What the task asks: Reproduce the listing below without any change.

Source data:
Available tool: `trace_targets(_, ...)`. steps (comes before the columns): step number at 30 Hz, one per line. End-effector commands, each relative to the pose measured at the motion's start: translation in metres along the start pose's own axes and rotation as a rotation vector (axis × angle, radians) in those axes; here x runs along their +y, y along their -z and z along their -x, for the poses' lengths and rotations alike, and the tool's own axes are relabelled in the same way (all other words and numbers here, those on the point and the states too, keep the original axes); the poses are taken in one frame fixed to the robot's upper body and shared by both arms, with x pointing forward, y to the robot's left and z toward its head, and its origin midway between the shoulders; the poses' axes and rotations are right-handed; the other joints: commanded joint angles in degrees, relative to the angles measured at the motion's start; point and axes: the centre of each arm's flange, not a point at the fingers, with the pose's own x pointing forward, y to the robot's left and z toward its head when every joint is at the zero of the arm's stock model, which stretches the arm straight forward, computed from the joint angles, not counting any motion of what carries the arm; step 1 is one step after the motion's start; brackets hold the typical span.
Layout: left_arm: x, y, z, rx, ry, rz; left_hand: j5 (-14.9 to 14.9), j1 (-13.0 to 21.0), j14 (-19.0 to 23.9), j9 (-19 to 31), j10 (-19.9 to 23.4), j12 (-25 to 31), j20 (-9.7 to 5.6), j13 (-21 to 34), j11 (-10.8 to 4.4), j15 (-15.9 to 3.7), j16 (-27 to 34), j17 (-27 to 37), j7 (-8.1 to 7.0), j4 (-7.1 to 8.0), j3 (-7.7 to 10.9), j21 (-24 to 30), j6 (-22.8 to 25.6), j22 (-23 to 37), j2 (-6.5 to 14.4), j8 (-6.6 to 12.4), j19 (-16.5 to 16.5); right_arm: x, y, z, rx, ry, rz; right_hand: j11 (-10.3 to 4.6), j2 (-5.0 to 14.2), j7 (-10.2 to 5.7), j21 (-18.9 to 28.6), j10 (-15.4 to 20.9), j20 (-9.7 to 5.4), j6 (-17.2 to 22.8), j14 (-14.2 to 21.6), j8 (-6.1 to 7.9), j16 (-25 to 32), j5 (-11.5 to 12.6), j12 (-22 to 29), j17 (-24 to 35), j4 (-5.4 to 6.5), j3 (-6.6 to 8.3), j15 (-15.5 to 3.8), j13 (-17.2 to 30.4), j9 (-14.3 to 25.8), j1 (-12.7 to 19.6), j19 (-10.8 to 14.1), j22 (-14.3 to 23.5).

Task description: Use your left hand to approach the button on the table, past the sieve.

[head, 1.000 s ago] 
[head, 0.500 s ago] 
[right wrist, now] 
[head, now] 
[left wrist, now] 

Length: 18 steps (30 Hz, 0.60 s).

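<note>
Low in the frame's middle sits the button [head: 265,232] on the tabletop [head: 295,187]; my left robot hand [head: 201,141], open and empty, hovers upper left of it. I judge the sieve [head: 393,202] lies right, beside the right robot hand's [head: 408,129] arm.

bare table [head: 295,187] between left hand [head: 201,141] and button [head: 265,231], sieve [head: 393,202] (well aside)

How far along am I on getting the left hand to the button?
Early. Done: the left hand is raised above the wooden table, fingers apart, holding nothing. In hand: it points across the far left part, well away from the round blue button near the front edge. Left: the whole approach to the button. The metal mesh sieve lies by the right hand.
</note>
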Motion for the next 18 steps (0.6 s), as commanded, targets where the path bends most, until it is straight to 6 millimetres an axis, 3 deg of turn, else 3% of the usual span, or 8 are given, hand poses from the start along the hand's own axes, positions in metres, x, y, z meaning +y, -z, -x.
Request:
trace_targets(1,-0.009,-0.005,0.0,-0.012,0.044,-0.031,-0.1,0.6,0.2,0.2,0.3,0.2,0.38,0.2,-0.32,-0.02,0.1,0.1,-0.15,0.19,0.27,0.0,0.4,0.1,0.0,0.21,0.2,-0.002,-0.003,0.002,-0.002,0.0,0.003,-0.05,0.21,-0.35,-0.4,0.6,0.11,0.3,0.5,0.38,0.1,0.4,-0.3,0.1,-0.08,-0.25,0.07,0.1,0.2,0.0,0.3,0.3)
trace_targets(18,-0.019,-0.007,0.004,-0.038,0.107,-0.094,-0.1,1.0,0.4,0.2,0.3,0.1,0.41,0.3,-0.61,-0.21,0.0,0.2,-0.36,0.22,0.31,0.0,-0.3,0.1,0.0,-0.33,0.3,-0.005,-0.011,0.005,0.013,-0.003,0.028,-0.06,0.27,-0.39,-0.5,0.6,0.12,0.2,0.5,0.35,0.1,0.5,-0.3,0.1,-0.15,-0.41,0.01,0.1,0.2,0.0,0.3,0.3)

Reply to the task:
Available tool: `trace_targets(_, ...)`. steps (comes before the columns): step number at 30 Hz, one per line. End-effector commands, each relative to the pose measured at the motion's start: translation in metres along the start pose's own axes and rotation as a rotation vector (axis × angle, radians) in those axes; here x runs along their +y, y along their -z and z along their -x, for the poses' lengths and rotations alike, and the tool's own axes are relabelled in the same way (all other words and numbers here, those on the point and the states too, keep the original axes); the poses are taken in one frame fixed to the robot's upper body and shared by both arms, with x pointing forward, y to the robot's left and z toward its head, and its origin midway between the shoulders; the poses' axes and rotations are right-handed; the other joints: commanded joint angles in degrees, relative to the angles measured at the motion's start; point and axes: the centre of each arm's flange, not a point at the fingers, with the pose's own x pointing forward, y to the robot's left and z toward its head when every joint is at the zero of the arm's stock model, which stretches the arm straight forward, computed from the joint angles, not counting any motion of what carries the arm; step 1 is one step after the motion's start; brackets hold the typical span.
Layout: left_arm: x, y, z, rx, ry, rz; left_hand: j5 (-14.9 to 14.9), j1 (-13.0 to 21.0), j14 (-19.0 to 23.9), j9 (-19 to 31), j10 (-19.9 to 23.4), j12 (-25 to 31), j20 (-9.7 to 5.6), j13 (-21 to 34), j11 (-10.8 to 4.4), j15 (-15.9 to 3.7), j16 (-27 to 34), j17 (-27 to 37), j7 (-8.1 to 7.0), j4 (-7.1 to 8.0), j3 (-7.7 to 10.9), j21 (-24 to 30), j6 (-22.8 to 25.6), j22 (-23 to 37), j2 (-6.5 to 14.4), j8 (-6.6 to 12.4), j19 (-16.5 to 16.5); right_arm: x, y, z, rx, ry, rz; right_hand: j11 (-10.3 to 4.6), j2 (-5.0 to 14.2), j7 (-10.2 to 5.7), j21 (-18.9 to 28.6), j10 (-15.4 to 20.9), j20 (-9.7 to 5.4), j6 (-17.2 to 22.8), j14 (-14.2 to 21.6), j8 (-6.1 to 7.9), j16 (-25 to 32), j5 (-11.5 to 12.6), j12 (-22 to 29), j17 (-24 to 35), j4 (-5.4 to 6.5), j3 (-6.6 to 8.3), j15 (-15.5 to 3.8), j13 (-17.2 to 30.4), j9 (-14.3 to 25.8), j1 (-12.7 to 19.6), j19 (-10.8 to 14.1), j22 (-14.3 to 23.5).

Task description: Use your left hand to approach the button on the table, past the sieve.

[head, 1.000 s ago] 
[head, 0.500 s ago] 
[right wrist, now] 
[head, now] 
[left wrist, now] 

Length: 18 steps (30 Hz, 0.60 s).

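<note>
Low in the frame's middle sits the button [head: 265,232] on the tabletop [head: 295,187]; my left robot hand [head: 201,141], open and empty, hovers upper left of it. I judge the sieve [head: 393,202] lies right, beside the right robot hand's [head: 408,129] arm.

bare table [head: 295,187] between left hand [head: 201,141] and button [head: 265,231], sieve [head: 393,202] (well aside)

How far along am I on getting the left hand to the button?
Early. Done: the left hand is raised above the wooden table, fingers apart, holding nothing. In hand: it points across the far left part, well away from the round blue button near the front edge. Left: the whole approach to the button. The metal mesh sieve lies by the right hand.
</note>
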Motion for the next 18 steps (0.6 s), as commanded, targets where the path bends most, until it is straight to 6 millimetres an axis, 3 deg of turn, else 3% of the usual span, or 8 are given, hand poses from the start along the hand's own axes, positions in metres, x, y, z meaning +y, -z, -x.
Request:
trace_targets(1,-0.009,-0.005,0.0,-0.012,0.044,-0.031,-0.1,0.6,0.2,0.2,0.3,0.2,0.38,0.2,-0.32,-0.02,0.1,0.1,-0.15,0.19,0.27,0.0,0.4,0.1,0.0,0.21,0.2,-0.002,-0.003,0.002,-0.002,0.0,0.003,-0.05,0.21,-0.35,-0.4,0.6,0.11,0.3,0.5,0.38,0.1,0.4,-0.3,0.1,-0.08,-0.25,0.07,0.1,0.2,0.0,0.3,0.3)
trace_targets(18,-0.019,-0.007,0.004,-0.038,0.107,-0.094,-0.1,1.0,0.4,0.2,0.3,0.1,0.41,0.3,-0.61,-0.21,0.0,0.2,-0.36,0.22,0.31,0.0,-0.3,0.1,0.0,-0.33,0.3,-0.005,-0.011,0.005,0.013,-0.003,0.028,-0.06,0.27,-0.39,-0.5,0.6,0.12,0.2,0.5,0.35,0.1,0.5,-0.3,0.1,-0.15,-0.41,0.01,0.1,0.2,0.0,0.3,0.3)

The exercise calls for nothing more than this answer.